Let’s be honest. At many companies, governance should be called "govern-once." Although there is broad agreement about what governance should be—"the decision rights and accountability framework to encourage the desirable behavior in the use of IT," as Weill puts it—in reality what passes for governance is often a one-dimensional, checklist-based and attendance-based effort focused solely on project prioritization and approval.
In The Information Paradox, John Thorp writes about full-cycle governance. CIOs must ask themselves four "ares" to reach this ideal state:
1. Are we doing the right things?
2. Are we doing them the right way?
3. Are we getting them done well?
4. Are we getting the benefits?
If you think about these four questions, you can easily see that many companies focus their efforts on the first but never address the other three concerns.
Since most competent IT executives understand what governance should be, it is safe to assume that they have good reasons for not pushing harder for full-cycle governance. In my view, they don’t believe the effort is justified.

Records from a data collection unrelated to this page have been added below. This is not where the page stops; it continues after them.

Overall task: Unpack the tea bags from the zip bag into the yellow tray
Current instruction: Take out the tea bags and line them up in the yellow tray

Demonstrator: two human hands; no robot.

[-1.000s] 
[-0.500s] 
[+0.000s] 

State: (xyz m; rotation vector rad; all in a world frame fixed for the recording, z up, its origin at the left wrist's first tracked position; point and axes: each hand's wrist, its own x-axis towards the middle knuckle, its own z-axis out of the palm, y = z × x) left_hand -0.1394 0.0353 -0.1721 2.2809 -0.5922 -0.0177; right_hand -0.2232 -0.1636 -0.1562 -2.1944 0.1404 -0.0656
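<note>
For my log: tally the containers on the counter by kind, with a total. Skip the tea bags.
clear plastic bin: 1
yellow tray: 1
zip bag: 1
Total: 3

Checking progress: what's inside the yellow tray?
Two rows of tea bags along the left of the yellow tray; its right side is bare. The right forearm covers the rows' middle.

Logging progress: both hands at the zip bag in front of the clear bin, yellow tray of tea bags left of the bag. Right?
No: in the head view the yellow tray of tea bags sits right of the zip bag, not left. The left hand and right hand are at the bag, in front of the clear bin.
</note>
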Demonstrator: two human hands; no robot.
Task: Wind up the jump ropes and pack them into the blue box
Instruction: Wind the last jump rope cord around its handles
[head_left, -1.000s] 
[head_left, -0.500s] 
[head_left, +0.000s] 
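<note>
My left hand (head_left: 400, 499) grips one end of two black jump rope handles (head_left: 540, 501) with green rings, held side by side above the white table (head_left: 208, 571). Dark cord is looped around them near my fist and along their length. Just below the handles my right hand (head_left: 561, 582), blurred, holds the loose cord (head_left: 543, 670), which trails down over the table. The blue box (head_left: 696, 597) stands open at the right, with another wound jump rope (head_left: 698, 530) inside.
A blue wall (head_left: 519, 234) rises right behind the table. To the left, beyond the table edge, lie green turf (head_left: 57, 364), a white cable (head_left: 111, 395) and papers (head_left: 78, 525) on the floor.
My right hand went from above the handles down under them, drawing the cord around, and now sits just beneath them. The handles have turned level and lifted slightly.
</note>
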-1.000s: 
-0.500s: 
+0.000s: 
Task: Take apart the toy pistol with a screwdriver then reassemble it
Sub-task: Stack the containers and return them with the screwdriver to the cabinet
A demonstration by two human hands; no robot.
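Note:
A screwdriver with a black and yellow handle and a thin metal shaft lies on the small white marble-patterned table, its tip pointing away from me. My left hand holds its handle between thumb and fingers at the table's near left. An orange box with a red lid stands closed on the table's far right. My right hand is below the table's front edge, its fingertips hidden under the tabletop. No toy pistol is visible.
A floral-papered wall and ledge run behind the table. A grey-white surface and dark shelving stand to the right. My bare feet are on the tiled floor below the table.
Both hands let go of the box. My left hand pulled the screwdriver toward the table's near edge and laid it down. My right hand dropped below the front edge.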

Without question, it’s hard work implementing full-cycle governance. Many organizations have immature investment disciplines typified by a "if we build it, the value will come" approach. They will not devote the effort necessary to establish measurement systems that will sustain a focus on projects for years after they have been theoretically implemented. In addition, since the majority of CEOs believes that CIOs should be held accountable for realizing value from IT investments, it takes a lot of rewiring to get the accountability shifted to where it needs to be: the business leaders who own the three P’s of value realization—people, processes and P&L. Finally, a lot of IT types don’t believe that value targeting and monitoring is practical (for example, proponents of the "ROI is dead" position).